Tiene miedo de sonar pretencioso, con lo de los grupos y las estrellas de cine, pero, tranquilos, que aquí están los gemelos, para no dejarle levantar cabeza.
–¿Y qué, aún te ves con muchas estrellas de cine? –dice uno de ellos con falsa admiración, el monstruito ario pasado de vueltas.
–La verdad es que no. Ya no. –Dexter decide contestar sinceramente, pero sin nostalgias, y sin compadecerse–. Son cosas que… ya han ido pasando.
–Dexter lo dice por modestia –dice Sylvie–. Recibe ofertas constantemente. Lo que pasa es que es muy selectivo para salir en pantalla. Lo que de verdad quiere hacer es producir. ¡Tiene su propia productora! –dice, orgullosa.

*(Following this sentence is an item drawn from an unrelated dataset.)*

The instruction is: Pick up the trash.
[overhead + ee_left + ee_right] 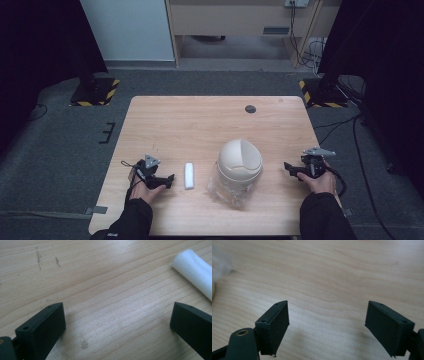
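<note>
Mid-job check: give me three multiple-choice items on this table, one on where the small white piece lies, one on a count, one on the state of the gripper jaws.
1. Where does the white roll lie?
A. between the left gripper and the domed bin
B. on top of the bin
C. at the far edge of the table

2. How many grippers rest at the table?
A. one
B. two
C. three

3. How do the jaws of the left gripper and the right gripper stand?
A. both open, holding nothing
B. left shut on the roll
C. right shut on the bin

Answers: 1 A, the high view shows the roll on the wood between them. 2 B, one in each hand. 3 A, each gripper view shows bare wood between wide jaws.
</note>
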`<act>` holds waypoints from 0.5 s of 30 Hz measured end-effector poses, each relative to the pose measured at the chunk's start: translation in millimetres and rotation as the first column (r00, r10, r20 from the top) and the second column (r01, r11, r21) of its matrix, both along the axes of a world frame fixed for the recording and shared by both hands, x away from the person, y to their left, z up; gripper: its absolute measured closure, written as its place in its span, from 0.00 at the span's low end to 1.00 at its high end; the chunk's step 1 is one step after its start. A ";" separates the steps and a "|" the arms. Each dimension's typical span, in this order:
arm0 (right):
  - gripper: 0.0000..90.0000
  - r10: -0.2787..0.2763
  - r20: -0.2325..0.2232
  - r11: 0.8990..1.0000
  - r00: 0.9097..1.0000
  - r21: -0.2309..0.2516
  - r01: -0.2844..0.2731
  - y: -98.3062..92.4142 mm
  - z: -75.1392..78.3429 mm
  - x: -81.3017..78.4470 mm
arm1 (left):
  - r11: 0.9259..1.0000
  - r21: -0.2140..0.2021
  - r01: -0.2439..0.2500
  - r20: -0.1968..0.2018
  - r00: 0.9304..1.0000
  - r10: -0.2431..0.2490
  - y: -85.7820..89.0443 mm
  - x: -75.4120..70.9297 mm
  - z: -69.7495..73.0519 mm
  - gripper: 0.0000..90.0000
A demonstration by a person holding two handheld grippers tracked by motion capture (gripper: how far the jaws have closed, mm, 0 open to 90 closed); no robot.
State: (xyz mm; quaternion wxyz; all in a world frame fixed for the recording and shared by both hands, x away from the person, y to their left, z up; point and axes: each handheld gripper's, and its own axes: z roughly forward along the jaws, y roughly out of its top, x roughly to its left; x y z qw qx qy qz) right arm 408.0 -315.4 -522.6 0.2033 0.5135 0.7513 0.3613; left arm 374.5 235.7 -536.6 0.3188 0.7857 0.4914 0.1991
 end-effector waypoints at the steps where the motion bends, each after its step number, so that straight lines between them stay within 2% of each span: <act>1: 0.22 0.000 0.018 1.000 1.000 0.011 0.000 0.5 2.9 -0.5 | 1.000 -0.001 0.002 -0.001 1.000 -0.002 0.2 0.2 0.0 0.00; 9: 0.22 -0.004 0.084 0.998 0.996 0.065 -0.002 0.5 17.0 -4.5 | 1.000 -0.002 0.016 -0.002 1.000 -0.016 1.5 0.7 0.1 0.00; 15: 0.22 0.000 0.143 0.994 0.990 0.109 -0.015 4.7 32.0 -6.3 | 1.000 0.001 0.015 -0.001 1.000 -0.015 1.2 0.7 0.1 0.00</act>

Sus padres asienten, satisfechos. Un empresario, un hombre de negocios… Eso ya está mejor.
Dexter también sonríe, aunque lo cierto es que la vida, últimamente, se ha vuelto mucho más tranquila. Mayhem TV aún no ha conseguido ni un solo encargo, ni se ha reunido con ningún cliente, y de momento sólo existe en forma de papel caro con membrete. Aaron, su agente, ya no quiere representarle. No hay voces en
off
ni promociones; y estrenos, bastantes menos. Ya no es la voz de la sidra de lujo; le han expulsado discretamente de la escuela de póquer, y hasta ha dejado de llamarle el de las congas de Jamiroquai. Pese a todo, pese a su bajón profesional, ahora está muy contento, porque se ha enamorado de Sylvie, la hermosa Sylvie, y ahora tienen sus minivacaciones.
Muchos fines de semana empiezan y terminan en el aeropuerto de Stansted, de donde salen hacia Génova, o Bucarest, o Roma, o Reikiavik: viajes que Sylvie planea con la precisión de un ejército invasor. Pareja de guapos urbanitas europeos, se alojan en hoteles exclusivos y andan, compran, compran, andan, beben tazas minúsculas de café solo a pie de calle y, al final del día, se encierran en su dormitorio gris oscuro, de un minimalismo chic, con ducha a ras de suelo y una sola y larga caña de bambú en un florero alto y estrecho.